How to complete this task: Using the material below, print the line that contains "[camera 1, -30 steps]", the line that contains "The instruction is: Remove", and every line in between, exactly and nothing else.

[Listed records — start]

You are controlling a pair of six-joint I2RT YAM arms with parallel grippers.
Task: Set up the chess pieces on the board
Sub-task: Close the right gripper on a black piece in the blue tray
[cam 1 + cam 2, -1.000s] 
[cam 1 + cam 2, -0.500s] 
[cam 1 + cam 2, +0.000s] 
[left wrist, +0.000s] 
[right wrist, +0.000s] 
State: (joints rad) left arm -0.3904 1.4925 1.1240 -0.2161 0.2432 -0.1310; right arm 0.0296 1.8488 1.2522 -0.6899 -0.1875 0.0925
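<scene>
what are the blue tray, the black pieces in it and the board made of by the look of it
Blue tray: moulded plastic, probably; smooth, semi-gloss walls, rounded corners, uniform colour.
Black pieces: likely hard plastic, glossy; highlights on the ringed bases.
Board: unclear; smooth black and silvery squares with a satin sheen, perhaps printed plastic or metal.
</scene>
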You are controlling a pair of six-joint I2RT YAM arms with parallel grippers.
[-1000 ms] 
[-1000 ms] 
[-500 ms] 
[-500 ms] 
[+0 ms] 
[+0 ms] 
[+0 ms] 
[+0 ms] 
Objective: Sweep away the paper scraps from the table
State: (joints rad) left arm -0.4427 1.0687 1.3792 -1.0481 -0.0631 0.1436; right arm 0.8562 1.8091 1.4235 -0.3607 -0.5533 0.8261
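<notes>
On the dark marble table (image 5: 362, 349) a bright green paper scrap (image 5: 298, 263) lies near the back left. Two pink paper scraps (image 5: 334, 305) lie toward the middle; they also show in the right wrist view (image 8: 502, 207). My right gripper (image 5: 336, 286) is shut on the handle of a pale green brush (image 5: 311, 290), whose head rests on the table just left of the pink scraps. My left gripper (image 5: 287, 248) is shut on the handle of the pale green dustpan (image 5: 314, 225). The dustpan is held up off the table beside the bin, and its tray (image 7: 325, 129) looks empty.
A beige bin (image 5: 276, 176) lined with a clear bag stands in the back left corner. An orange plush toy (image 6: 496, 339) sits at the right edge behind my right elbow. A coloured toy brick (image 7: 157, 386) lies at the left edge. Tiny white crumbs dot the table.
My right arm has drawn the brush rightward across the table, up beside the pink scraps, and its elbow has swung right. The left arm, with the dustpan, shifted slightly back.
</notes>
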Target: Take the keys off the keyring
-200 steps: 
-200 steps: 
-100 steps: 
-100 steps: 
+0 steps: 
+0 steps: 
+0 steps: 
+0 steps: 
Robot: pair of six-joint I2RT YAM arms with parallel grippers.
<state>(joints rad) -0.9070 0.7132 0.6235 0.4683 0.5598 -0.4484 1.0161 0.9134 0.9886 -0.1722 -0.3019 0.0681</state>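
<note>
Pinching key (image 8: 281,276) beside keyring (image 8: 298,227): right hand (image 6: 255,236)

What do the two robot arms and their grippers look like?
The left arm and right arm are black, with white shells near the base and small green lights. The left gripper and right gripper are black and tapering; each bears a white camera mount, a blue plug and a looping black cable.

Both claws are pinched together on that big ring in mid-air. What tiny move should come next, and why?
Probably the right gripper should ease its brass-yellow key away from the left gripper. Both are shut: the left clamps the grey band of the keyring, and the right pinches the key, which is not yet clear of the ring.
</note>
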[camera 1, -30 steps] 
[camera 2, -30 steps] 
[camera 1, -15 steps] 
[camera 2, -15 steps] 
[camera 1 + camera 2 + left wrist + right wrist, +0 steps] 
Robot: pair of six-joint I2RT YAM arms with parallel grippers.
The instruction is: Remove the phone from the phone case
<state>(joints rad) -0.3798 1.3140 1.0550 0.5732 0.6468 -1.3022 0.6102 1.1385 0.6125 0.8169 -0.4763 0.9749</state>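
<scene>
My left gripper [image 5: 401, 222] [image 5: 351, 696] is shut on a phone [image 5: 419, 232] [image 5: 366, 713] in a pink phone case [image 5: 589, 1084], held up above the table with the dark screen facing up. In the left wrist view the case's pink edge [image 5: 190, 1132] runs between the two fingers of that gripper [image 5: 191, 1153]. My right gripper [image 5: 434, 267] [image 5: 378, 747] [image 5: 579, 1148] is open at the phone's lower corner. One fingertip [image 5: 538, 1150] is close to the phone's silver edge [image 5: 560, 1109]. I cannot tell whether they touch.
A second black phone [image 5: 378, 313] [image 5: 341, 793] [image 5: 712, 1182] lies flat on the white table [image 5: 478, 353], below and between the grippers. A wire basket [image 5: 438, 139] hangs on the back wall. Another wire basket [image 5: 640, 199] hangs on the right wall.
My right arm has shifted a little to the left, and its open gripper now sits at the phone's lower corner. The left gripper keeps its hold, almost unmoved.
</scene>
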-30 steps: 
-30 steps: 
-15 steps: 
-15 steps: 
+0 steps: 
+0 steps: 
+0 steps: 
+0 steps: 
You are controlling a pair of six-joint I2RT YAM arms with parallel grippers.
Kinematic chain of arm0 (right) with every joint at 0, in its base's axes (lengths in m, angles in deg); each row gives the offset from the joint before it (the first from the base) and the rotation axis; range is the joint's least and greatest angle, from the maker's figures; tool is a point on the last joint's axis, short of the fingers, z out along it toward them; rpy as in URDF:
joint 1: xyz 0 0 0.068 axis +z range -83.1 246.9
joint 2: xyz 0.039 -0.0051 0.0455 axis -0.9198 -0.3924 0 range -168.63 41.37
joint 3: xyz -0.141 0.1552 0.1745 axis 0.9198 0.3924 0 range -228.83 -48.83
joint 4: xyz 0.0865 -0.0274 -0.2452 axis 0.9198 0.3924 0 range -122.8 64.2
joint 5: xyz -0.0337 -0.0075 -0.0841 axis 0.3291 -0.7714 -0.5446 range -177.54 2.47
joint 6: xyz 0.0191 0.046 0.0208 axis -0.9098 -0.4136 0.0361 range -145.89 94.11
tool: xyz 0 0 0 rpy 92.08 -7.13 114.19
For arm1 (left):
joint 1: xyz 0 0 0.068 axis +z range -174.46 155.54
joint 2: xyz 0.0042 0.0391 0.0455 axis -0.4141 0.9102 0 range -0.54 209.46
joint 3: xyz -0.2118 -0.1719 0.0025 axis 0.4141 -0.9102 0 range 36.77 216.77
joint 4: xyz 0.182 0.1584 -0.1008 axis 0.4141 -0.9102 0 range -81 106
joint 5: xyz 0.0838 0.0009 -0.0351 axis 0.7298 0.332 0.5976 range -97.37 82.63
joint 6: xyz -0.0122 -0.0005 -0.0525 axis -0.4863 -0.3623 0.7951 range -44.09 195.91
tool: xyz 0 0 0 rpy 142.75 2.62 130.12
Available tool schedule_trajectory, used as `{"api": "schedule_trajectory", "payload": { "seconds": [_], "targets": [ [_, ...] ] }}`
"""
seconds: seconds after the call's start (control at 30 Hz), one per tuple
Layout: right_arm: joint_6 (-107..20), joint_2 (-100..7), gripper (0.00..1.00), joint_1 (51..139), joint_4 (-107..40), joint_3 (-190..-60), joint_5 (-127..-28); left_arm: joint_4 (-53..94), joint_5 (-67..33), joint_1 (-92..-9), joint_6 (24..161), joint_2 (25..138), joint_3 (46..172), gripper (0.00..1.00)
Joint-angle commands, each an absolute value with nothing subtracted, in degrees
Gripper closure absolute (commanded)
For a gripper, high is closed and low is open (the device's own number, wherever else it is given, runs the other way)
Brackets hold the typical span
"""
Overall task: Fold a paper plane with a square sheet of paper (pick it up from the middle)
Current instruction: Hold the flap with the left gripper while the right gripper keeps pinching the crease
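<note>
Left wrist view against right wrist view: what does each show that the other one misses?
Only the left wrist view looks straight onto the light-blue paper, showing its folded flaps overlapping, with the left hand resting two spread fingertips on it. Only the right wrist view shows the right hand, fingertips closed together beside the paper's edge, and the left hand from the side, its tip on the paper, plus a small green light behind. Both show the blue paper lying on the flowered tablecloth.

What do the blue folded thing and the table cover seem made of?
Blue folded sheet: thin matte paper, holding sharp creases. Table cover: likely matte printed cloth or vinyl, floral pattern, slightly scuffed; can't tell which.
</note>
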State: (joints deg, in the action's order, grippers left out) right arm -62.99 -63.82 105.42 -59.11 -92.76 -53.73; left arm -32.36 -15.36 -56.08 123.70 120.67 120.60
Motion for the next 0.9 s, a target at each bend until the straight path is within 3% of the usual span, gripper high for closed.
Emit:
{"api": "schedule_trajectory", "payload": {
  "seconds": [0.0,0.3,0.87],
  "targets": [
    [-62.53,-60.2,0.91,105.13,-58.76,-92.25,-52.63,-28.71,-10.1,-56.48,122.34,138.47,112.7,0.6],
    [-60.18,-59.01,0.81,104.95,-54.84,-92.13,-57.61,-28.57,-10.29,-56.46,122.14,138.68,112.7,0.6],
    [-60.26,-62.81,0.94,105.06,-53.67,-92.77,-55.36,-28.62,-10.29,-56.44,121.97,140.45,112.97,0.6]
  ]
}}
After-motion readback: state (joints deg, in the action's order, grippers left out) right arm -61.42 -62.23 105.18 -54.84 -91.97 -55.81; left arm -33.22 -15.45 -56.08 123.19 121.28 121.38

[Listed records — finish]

Answer to this problem:
[camera 1, -30 steps] 
[camera 2, -30 steps] 
[camera 1, -15 steps] 
[camera 2, -15 steps] 
[camera 1 + camera 2 + left wrist + right wrist, +0 steps] 
Robot: pair of six-joint I2RT YAM arms with parallel grippers.
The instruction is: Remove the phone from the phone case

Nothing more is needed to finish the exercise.